• _WORK INSTRUCTION_: Exactly the lines from the one containing "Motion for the" through the final line of the listing are to be retyped, and nothing more.
───── DATA SEGMENT
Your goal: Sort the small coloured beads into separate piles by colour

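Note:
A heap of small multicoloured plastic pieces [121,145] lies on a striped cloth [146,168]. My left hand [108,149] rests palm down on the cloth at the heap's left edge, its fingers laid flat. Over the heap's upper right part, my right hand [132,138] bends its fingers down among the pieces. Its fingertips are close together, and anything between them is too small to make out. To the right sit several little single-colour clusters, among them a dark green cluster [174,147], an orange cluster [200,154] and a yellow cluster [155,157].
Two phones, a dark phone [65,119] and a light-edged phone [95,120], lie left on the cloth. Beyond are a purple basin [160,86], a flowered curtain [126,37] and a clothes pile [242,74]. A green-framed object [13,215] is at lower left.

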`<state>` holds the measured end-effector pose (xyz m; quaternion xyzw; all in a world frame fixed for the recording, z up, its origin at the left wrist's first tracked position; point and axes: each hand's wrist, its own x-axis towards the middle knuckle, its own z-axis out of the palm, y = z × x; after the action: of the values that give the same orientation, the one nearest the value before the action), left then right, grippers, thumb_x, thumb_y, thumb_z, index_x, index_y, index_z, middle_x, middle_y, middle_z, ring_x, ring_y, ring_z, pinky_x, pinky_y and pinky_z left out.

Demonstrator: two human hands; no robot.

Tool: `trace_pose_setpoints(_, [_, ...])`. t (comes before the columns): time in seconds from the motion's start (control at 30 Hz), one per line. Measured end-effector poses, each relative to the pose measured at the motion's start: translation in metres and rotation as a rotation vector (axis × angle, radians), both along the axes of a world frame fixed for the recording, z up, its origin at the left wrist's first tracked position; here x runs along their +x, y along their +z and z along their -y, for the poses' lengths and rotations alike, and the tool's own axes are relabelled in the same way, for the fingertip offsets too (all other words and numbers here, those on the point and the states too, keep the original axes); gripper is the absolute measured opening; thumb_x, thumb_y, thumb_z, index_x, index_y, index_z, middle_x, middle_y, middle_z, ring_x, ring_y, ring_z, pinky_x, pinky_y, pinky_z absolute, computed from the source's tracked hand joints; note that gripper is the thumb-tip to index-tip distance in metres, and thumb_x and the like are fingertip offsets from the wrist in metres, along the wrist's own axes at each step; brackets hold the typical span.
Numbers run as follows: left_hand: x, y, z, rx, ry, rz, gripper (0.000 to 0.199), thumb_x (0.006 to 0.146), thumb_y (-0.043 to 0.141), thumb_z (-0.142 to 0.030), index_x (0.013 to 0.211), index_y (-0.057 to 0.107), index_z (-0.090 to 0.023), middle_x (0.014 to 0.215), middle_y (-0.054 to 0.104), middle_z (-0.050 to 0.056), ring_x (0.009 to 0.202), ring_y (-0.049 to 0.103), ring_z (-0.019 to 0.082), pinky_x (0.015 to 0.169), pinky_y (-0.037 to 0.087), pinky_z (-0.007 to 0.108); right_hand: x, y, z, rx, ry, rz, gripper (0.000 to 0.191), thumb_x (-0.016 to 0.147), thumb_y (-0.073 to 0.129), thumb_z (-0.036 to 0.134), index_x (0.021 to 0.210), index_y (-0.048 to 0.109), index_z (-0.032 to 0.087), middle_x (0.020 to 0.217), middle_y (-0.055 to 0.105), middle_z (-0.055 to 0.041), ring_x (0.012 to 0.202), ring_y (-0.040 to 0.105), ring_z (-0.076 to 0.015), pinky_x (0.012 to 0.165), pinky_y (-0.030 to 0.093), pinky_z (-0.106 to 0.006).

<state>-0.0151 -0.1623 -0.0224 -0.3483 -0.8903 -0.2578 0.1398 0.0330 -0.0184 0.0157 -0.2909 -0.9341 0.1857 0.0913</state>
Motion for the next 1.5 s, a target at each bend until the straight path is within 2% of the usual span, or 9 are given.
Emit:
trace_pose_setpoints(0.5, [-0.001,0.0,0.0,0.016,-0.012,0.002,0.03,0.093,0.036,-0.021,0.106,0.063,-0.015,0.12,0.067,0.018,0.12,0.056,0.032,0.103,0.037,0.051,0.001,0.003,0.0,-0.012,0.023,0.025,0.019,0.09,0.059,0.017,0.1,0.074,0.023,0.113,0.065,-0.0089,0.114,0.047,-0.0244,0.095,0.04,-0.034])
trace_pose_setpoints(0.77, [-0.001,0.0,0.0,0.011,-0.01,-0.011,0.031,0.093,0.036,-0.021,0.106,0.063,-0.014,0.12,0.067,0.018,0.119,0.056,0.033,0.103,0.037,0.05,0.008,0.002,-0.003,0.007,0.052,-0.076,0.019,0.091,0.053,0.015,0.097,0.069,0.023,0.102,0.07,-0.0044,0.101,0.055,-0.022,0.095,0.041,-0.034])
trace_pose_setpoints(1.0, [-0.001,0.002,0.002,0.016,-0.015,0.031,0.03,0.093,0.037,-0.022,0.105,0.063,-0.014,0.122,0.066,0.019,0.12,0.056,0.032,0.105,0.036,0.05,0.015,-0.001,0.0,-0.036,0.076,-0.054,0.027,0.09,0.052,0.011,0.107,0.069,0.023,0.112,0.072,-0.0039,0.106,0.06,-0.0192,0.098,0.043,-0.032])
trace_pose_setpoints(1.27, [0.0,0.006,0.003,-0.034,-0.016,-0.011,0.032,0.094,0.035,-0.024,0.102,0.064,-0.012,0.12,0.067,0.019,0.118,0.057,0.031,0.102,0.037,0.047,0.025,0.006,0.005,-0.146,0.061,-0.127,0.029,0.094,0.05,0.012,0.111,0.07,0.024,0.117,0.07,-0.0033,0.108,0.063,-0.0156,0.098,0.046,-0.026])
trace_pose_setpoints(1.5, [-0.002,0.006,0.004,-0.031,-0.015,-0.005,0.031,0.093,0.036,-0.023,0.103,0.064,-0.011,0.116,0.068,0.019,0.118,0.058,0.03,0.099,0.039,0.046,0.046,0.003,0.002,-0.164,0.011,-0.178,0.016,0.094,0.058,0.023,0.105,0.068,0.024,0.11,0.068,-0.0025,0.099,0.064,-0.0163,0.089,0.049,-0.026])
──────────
• _SOLUTION FOR THIS EXERCISE_:
Motion for the next 1.5 s, a target at each bend until the straight path is within 2% of the usual span, or 9 are given.
Emit:
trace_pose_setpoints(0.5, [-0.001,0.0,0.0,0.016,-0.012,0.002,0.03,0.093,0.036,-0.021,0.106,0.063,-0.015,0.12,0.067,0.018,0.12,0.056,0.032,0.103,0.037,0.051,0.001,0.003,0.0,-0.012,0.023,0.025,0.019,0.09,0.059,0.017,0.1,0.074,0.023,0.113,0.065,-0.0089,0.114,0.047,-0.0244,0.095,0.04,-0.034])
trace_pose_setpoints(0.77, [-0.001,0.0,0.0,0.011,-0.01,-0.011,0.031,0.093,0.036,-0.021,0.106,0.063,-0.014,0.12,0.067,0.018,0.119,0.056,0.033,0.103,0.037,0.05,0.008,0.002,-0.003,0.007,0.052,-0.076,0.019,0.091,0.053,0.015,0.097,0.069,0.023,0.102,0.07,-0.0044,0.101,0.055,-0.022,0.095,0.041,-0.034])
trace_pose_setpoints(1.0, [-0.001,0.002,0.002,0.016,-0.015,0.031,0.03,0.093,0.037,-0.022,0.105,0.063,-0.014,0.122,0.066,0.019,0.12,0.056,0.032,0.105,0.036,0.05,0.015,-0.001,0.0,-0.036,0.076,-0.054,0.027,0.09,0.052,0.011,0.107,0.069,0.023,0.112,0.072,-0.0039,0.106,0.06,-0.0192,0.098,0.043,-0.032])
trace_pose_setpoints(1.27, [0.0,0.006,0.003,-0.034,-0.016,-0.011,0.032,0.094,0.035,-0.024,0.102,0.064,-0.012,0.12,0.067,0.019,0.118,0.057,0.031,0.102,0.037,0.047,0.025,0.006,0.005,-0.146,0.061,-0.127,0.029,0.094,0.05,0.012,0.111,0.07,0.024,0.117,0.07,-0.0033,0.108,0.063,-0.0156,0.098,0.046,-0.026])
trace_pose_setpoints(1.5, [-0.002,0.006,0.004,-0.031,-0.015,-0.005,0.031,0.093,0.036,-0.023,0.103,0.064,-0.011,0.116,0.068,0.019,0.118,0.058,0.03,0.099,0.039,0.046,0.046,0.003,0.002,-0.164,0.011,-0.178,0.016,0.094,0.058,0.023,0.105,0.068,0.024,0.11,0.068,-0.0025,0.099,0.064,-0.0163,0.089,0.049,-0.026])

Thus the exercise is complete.